Le problème de l’Amérique

Ceux qui plaident en faveur de la taxation des riches pour en faire profiter les pauvres doivent souvent subir des explications agaçantes sur les raisons pour lesquelles une telle redistribution est une politique inutile. Alors que les riches sont effectivement riches, ils sont supposément trop peu nombreux pour que l'on puisse les taxer sur une échelle qui aiderait les pauvres.

On entend rarement parler de la situation inverse : la redistribution vers le haut, où quelques centimes pris à tout le monde rendent quelques individus extrêmement riches. Pourtant, c'est précisément ce que font les monopolistes et les chercheurs de rente en faisant payer trop cher les consommateurs, en payant trop peu d'impôts et en finançant des politiciens qui protégeront ce processus de prélèvement auprès de la masse et au profit d'une minorité. Pire encore, les élections américaines de 2020 ne font que garantir la poursuite de cette dynamique ascendante.

Le dynamisme de la bourse lors de la pandémie due à la Covid-19 a suscité beaucoup d'étonnement. De toute évidence, avec des taux d'intérêt proches de zéro, les investisseurs ont peu d'autres endroits où trouver un rendement positif. Il est parfaitement compréhensible que le marché se réjouisse de bonnes nouvelles comme l’annonce par Pfizer concernant l'efficacité de son vaccin à plus de 90 %.

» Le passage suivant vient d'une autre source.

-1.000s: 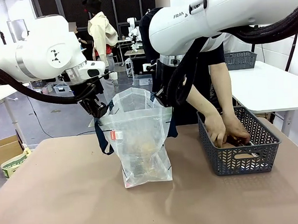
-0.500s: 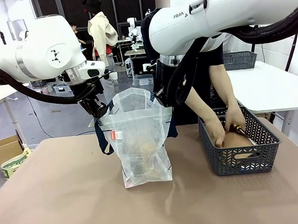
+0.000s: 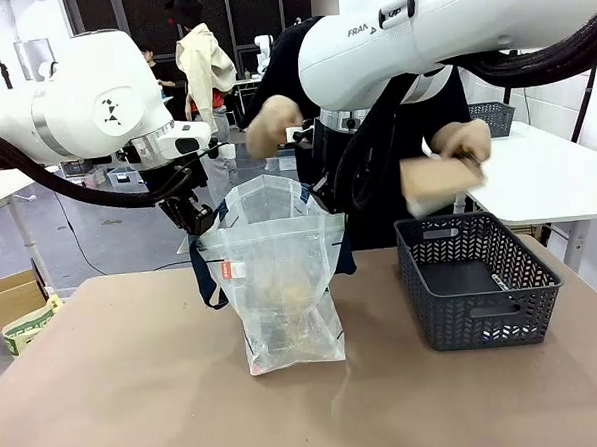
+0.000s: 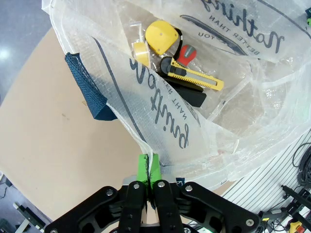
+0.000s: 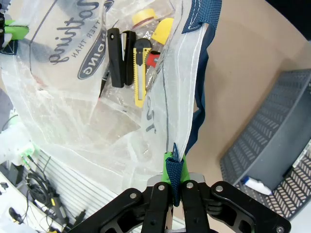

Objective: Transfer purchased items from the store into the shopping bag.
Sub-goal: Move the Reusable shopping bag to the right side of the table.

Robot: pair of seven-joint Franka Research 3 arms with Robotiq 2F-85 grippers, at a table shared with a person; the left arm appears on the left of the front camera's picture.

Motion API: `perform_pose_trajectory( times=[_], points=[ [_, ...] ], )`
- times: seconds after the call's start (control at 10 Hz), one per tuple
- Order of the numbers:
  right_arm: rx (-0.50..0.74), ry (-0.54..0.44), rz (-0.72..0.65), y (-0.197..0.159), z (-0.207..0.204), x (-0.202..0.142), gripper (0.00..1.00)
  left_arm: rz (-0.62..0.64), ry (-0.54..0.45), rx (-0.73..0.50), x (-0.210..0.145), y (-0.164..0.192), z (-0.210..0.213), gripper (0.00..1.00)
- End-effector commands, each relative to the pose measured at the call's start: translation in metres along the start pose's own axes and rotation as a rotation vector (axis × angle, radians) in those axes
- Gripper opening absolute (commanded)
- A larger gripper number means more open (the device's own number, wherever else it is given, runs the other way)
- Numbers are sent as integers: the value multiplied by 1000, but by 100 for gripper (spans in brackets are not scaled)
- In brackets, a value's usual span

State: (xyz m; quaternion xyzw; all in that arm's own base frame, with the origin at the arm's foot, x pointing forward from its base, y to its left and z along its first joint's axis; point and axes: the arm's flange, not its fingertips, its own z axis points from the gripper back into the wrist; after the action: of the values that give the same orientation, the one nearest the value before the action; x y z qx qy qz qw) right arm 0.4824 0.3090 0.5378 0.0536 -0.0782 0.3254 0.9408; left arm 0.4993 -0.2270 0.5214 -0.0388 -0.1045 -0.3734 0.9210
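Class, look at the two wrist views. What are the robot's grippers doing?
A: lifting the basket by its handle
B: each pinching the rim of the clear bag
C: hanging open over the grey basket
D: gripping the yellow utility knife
B: the left gripper and the right gripper are each shut on the top edge of the shopping bag.

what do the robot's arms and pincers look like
The left arm and right arm are glossy white with rounded bulky joints and thick black cables. The right one carries dark lettering, the left a black dotted mark. The left pincer and right pincer are black with bolted linkages and bright green pads.
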Motion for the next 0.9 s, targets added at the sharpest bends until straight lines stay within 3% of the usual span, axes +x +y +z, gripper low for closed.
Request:
perform_pose_trajectory(
  times=[0.0,0.8],
  points=[
    [0,2,15,-1,0,0,0,-2,5,5,-2,1,-1,0],
    [0,2,15,-1,0,0,0,-2,5,5,-2,1,-1,0]
  ],
)
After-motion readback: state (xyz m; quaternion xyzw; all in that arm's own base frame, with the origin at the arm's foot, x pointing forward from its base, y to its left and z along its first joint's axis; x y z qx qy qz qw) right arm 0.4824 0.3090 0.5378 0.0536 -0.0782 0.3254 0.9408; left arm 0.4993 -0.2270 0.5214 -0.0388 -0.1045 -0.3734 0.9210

Le problème, bien sûr, est que la bourse ne représente pas la totalité du futur revenu national ; elle ne s'intéresse qu'à la partie qui va aux bénéfices. Quel que soit le niveau du revenu national, le marché boursier se portera mieux lorsque les bénéfices augmenteront ou, de la même manière, lorsque la part revenant au travail diminuera. La part des salaires dans le revenu national américain ne cesse de diminuer depuis les années 1970. Depuis le début de la pandémie, les grandes entreprises technologiques se portent exceptionnellement bien, tandis que de nombreuses petites entreprises ont souffert ou ont été contraintes à la fermeture. Fait révélateur, le jour où l'euphorie du vaccin a fait grimper l'indice Dow Jones de près de 3 %, le NASDAQ, centré sur les nouvelles technologies, a en fait chuté de 1,5 %.